=== Entries shown ===
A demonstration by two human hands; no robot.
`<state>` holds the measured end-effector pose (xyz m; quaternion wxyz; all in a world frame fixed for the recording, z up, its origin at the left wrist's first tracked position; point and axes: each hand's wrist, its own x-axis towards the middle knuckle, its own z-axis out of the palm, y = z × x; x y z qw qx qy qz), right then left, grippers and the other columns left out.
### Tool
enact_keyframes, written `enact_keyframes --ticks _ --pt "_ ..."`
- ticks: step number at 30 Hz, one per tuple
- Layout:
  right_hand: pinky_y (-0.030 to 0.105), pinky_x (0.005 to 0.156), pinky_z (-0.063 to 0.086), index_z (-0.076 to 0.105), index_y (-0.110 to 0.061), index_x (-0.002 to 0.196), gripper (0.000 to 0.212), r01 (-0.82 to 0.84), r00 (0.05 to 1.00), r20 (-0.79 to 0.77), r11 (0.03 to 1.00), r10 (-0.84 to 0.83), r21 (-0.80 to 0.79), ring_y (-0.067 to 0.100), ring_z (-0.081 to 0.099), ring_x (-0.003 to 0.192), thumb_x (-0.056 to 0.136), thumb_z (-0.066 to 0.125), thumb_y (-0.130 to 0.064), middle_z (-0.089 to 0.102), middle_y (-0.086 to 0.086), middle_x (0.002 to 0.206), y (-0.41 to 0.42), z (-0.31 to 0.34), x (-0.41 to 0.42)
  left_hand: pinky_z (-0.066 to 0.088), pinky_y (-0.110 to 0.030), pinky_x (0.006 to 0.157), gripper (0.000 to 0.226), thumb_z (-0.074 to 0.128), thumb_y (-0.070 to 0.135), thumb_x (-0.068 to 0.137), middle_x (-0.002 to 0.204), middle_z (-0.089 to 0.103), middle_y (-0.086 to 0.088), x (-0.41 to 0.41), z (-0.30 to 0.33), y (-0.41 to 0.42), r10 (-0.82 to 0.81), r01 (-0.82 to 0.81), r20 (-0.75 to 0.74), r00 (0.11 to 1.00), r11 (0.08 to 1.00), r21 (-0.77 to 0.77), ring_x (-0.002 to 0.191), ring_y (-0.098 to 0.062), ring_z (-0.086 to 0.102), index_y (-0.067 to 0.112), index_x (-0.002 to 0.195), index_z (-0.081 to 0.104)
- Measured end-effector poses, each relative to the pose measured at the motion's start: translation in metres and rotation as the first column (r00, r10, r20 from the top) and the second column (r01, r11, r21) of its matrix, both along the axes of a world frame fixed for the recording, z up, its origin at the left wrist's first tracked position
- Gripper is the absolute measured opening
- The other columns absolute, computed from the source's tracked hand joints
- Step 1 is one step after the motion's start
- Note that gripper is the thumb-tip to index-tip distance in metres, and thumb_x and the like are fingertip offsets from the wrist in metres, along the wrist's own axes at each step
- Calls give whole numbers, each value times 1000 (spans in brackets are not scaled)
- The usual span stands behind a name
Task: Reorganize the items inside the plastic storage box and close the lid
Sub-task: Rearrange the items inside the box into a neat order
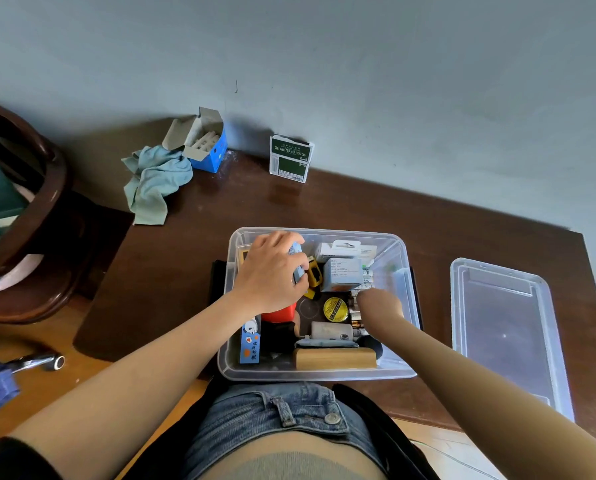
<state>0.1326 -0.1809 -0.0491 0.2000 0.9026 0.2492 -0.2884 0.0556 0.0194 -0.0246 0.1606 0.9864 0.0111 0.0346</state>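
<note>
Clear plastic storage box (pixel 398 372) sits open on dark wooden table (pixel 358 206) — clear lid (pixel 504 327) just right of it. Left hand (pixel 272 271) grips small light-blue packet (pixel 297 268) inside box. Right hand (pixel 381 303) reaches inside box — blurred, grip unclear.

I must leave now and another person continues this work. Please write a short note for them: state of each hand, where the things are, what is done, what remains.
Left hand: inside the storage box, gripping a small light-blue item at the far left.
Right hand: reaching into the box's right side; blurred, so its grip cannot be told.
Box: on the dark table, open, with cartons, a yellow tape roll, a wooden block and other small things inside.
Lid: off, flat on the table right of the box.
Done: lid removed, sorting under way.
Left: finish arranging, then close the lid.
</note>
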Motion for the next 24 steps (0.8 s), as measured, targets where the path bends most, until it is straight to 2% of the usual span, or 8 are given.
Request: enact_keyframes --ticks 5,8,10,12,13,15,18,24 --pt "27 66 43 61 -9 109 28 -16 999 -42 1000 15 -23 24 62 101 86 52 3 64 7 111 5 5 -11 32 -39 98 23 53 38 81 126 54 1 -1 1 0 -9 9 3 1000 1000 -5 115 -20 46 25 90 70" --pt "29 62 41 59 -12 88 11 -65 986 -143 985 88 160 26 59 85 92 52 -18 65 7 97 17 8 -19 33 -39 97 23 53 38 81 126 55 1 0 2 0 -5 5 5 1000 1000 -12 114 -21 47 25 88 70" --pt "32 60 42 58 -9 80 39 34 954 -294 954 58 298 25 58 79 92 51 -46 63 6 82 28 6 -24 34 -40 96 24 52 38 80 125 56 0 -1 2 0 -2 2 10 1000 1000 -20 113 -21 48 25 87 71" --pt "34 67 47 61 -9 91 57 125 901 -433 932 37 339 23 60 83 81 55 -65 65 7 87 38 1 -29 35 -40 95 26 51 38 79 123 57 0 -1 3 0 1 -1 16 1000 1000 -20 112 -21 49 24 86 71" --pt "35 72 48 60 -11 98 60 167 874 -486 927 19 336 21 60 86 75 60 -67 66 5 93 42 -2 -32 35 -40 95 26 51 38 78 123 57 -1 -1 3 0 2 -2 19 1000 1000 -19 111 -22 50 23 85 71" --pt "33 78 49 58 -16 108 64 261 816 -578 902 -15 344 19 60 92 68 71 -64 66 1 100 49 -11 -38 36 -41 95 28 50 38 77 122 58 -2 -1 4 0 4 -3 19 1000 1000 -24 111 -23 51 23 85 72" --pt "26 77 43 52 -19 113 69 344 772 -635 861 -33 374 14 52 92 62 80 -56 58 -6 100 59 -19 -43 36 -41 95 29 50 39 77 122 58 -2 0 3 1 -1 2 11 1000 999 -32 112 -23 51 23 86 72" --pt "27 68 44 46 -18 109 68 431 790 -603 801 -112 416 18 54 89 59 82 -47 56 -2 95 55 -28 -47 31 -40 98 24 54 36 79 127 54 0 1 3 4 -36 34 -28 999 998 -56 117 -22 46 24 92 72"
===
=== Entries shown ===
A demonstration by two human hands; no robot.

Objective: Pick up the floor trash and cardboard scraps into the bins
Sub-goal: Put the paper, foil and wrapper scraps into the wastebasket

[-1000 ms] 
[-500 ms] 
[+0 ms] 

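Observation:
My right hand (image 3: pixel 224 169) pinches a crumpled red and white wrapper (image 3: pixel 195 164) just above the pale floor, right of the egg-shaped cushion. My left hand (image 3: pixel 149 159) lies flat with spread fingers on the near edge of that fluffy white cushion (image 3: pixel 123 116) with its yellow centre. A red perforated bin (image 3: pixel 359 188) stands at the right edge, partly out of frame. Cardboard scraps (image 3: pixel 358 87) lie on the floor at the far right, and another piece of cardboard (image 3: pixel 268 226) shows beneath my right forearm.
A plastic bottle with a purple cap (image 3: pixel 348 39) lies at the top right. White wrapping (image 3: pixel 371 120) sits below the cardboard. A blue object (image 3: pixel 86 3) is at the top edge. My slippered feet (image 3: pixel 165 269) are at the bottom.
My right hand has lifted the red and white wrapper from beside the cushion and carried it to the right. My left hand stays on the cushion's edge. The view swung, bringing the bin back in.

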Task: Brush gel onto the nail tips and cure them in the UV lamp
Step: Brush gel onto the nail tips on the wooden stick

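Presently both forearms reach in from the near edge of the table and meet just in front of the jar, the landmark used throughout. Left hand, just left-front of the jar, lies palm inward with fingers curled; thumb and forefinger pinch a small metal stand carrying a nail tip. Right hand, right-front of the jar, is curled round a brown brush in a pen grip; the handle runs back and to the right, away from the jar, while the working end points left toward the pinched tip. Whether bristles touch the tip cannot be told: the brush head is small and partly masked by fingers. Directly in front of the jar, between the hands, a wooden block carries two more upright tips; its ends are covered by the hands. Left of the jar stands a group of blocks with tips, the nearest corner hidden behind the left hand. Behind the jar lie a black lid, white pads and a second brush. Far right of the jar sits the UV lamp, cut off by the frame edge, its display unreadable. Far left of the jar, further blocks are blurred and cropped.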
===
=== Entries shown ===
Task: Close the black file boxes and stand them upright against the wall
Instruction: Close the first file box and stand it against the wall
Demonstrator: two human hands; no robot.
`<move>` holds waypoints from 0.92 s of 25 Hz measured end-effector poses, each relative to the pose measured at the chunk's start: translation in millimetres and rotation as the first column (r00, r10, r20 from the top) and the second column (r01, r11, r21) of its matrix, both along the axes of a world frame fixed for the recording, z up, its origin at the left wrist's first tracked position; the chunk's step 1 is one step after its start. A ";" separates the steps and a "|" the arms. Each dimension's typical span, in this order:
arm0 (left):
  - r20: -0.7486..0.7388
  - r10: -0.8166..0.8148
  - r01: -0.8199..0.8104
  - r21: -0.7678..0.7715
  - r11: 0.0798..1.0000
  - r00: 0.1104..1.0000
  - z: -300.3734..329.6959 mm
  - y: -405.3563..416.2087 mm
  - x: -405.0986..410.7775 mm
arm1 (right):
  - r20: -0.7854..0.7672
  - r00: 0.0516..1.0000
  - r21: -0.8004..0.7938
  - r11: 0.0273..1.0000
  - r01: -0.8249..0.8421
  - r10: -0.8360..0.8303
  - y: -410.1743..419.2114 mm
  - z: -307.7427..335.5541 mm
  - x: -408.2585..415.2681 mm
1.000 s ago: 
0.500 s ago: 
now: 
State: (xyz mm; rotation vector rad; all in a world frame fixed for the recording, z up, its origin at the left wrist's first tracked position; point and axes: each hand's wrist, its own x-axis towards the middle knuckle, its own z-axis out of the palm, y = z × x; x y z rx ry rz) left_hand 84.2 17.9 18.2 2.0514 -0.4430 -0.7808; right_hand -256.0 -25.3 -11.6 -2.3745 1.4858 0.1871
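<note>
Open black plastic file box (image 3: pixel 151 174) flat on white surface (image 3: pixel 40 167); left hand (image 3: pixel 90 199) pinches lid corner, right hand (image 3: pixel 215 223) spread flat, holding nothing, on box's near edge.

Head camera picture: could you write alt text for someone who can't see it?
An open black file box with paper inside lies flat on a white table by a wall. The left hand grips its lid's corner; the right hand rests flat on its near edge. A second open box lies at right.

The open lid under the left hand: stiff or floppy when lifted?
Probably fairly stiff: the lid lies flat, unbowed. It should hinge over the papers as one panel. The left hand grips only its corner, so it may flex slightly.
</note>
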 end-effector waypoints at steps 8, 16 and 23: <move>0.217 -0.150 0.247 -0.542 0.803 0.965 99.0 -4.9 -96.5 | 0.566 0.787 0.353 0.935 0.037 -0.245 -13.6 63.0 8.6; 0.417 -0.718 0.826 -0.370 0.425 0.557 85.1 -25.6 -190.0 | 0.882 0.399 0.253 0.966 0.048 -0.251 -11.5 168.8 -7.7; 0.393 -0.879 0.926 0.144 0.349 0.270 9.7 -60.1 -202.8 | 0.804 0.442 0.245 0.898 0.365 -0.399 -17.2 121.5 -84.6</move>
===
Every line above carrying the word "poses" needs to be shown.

- Measured end-effector poses, each relative to the pose measured at the motion's start: translation in metres and rotation as the first column (r00, r10, r20 from the top) and the second column (r01, r11, r21) of its matrix, both along the axes of a world frame fixed for the recording, z up, its origin at the left wrist's first tracked position
`<move>` holds waypoints from 0.92 s of 25 Hz measured end-effector poses, each relative to the pose measured at the chunk's start: translation in millimetres and rotation as the first column (r00, r10, r20 from the top) and the second column (r01, r11, r21) of its matrix, both along the axes of a world frame fixed for the recording, z up, its origin at the left wrist's first tracked position; the chunk's step 1 is one step after its start. A ";" separates the steps and a "|" the arms. Each dimension's typical span, in this order:

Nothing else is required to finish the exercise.